An investment firm must also be able to provide information to clients about what happens to their securities in the context of securities lending. If an investment firm uses multiple custodian banks - one of which lends securities and the other does not - clients must know this. Additionally, it is relevant whether the client also receives the full proceeds from the lending.

Management In the inquiries regarding the structure of management, the composition and involvement of the board, the separation of functions, and the (ongoing) suitability of executives were examined. Measuring these aspects is important because a healthy composition, availability, and involvement are a prerequisite for:

1. The continuity of the investment firm;
2. Ensuring the necessary separation of functions;
3. The ongoing assessment of suitability.

A third of investment firms state that they have a 'compact organization'; an organization where the board itself makes all reports and/or is so involved in daily business operations that they are always aware of the course of events in this way. But 'being aware' is not sufficient.

Involvement of the board, and the separation of functions, must be formally documented.
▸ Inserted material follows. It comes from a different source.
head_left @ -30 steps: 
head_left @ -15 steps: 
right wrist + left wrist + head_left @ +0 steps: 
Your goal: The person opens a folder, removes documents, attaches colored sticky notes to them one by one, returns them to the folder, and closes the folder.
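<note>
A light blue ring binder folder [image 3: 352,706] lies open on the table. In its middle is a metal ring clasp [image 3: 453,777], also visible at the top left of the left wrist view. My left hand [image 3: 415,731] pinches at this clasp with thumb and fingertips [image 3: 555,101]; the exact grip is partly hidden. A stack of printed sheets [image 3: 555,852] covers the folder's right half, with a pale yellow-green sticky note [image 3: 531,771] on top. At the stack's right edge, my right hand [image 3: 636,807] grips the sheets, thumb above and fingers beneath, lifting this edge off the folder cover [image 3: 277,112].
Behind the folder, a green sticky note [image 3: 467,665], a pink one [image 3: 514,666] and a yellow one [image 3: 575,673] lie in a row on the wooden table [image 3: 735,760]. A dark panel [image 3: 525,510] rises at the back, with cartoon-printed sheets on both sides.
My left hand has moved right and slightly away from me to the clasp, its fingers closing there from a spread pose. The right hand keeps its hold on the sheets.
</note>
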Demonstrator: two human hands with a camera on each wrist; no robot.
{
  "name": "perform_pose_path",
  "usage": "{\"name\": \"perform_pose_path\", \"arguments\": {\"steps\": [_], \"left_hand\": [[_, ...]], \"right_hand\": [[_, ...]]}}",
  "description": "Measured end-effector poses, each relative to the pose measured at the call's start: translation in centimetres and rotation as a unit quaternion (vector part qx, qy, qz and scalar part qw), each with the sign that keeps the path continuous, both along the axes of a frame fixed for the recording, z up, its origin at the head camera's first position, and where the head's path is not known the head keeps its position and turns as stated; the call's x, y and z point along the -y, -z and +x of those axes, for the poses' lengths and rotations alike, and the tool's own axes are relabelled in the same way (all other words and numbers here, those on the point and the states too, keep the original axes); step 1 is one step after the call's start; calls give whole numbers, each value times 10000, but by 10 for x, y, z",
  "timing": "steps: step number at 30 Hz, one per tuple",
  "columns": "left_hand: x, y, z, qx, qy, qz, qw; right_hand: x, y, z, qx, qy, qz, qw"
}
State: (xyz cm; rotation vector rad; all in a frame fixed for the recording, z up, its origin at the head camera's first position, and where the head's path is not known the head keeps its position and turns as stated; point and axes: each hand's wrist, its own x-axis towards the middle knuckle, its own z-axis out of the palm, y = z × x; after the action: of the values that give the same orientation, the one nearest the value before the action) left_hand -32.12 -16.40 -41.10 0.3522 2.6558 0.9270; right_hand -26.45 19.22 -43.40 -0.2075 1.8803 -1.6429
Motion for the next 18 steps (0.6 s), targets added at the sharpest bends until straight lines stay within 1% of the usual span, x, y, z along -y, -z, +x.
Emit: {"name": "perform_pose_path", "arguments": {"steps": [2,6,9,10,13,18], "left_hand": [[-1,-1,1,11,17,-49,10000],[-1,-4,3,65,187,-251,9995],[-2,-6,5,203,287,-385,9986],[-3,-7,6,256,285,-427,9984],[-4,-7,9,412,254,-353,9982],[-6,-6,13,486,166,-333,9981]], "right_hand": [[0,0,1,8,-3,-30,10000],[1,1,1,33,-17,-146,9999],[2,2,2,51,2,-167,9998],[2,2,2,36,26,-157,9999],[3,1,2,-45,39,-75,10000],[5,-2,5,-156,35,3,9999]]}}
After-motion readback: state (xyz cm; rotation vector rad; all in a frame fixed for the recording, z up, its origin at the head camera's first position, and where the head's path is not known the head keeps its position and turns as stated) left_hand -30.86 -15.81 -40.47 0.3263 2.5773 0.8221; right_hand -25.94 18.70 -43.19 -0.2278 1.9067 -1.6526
180 respondents provided insight in open questions into the extent to which the board of their company is aware of the activities, financial situations, and related risks. A third to half of these investment firms are at least regularly aware of developments.
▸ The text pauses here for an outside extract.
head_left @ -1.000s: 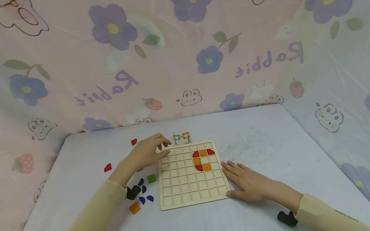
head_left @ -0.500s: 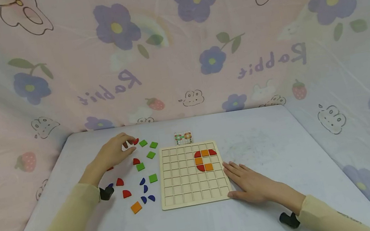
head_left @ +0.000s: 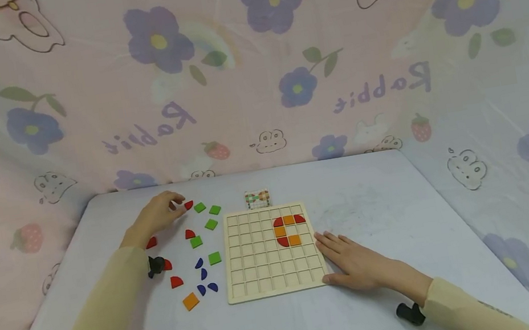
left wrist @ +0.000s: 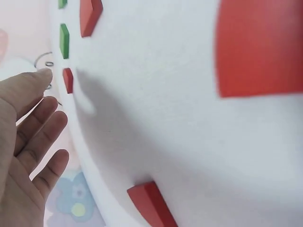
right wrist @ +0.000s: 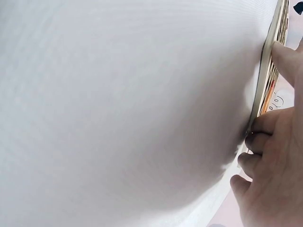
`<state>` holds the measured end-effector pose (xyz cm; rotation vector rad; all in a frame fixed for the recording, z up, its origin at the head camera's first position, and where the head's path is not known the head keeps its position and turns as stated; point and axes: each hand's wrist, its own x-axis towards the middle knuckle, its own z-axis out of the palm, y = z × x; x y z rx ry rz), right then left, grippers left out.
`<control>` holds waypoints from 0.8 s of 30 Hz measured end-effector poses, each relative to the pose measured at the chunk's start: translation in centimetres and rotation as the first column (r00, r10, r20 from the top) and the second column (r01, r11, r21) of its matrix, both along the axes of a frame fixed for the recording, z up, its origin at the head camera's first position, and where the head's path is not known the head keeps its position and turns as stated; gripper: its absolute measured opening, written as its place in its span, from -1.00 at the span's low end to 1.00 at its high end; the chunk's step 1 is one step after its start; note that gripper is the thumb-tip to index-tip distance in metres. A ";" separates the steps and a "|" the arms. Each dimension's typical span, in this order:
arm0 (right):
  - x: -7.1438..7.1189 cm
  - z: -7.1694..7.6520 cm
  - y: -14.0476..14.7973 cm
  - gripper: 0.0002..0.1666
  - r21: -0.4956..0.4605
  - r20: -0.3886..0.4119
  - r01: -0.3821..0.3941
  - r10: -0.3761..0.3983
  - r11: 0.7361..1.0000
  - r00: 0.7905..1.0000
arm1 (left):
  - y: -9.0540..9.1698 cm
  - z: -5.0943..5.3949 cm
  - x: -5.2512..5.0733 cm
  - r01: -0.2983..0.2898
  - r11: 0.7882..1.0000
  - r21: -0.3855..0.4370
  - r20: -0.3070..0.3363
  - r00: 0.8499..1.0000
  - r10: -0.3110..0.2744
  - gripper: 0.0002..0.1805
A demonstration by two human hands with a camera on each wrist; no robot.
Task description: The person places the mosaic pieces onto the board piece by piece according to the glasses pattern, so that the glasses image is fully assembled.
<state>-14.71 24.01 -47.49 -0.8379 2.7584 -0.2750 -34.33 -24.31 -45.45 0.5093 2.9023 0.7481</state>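
Note:
At the far left of the table, my left hand [head_left: 160, 210] hovers beside a red quarter-round tile [head_left: 189, 205]. The left wrist view shows its fingers loosely bent and holding nothing, with a gap between the thumb and that red tile [left wrist: 68, 80]. A wooden grid board [head_left: 256, 276] lies in the middle, bearing several red and orange tiles [head_left: 289, 219] at its upper right. My right hand [head_left: 354, 260] rests along the board's right side, its fingers extended and touching the edge. In the right wrist view the thumb and fingers of my right hand [right wrist: 274, 156] meet the board's rim [right wrist: 260, 90].
Left of the board lie several green squares [head_left: 214, 258], blue segments [head_left: 202, 290] and more red quarter-rounds [head_left: 176, 281], plus one orange square [head_left: 191, 301]. A small pattern card [head_left: 257, 199] sits behind the board. A printed curtain [head_left: 240, 76] hangs beyond the table.
My left hand has gone from over the board's upper left corner out to the red tile at the far left, uncovering the green squares. My right hand stays on the board's edge.

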 end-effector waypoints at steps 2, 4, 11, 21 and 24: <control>0.0 0.0 0.0 0.02 0.003 -0.001 -0.004 0.004 1.000 1.000 | 0.0 -0.2 -0.4 -0.014 1.000 -0.002 0.020 1.000 0.014 -0.53; 0.0 0.0 0.0 0.02 0.008 -0.005 -0.007 0.007 1.000 1.000 | 0.0 -0.2 -0.6 -0.016 1.000 -0.005 0.032 0.999 0.016 -0.53; -0.1 -0.1 0.0 0.03 0.010 -0.010 -0.007 0.007 1.000 1.000 | 0.2 -0.4 -1.2 -0.007 0.999 -0.038 0.032 0.999 0.008 -0.56; 0.0 0.0 -0.1 0.01 0.011 -0.002 0.002 -0.002 1.000 1.000 | 0.3 -1.1 -1.8 -0.007 0.999 -0.040 0.027 1.000 0.008 -0.62; 0.1 0.0 -0.1 0.01 0.012 -0.008 -0.001 0.002 1.000 1.000 | 0.3 -1.1 -1.7 -0.013 0.999 -0.037 0.015 1.000 0.013 -0.63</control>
In a market that is in full motion, which is reflected, among other things, in takeovers, mergers, partnerships, and/or changes in the business model (including outsourcing), the AFM notes that 40% of the parties state that they have never or not recently (in the past six years) had contact with the supervisor regarding significant changes in the organization and/or changes in the suitability of executives, while it is mandatory to report such matters to the AFM.

Figure 3. Open Answers to Some Management Questions Structure of Management One-third of respondents (n=251) finds that there is a 'compact organization'. One-third to half of respondents (n=180) finds that the board of their company is regularly aware of developments in activities, financial situations, and related risks. 40% of respondents (n=251) states that they have had no contact with the supervisor in the past six years regarding significant changes in the organization and/or changes in the suitability of executives.

What do we see in Figure 3? In this figure, the analysis of the open answers to some questions regarding the theme of management, as described earlier, is graphically represented.

SREP Market Overview 5 ANALYSE SECTOR IN BEELD Methodology and Scores The AFM focuses on the parts of the SREP inquiries that concern orderly and honest business conduct. However, this domain is broad. The AFM therefore chooses to request the various parts, such as risk management, outsourcing, remuneration policy, leadership & culture, in phases. The results are converted into so-called SREP scores. SREP uses a continuous rating from 1 to 4, where 1 stands for strong control and 4 indicates inadequate control of the relevant risk. Within this system, 2 stands for adequate and 3 for weak.

New Inquiry in September Our next SREP inquiry will take place in September 2024. You will be informed about this in detail. In addition to some recurring data fields that contribute to the image of business conduct, we will this year, among other things, focus on complaints and incidents, outsourcing, and remuneration policy. A few weeks before the questionnaire is opened for answering in the AFM Portal, you will receive the announcement letter and a PDF of the questionnaire for preparation.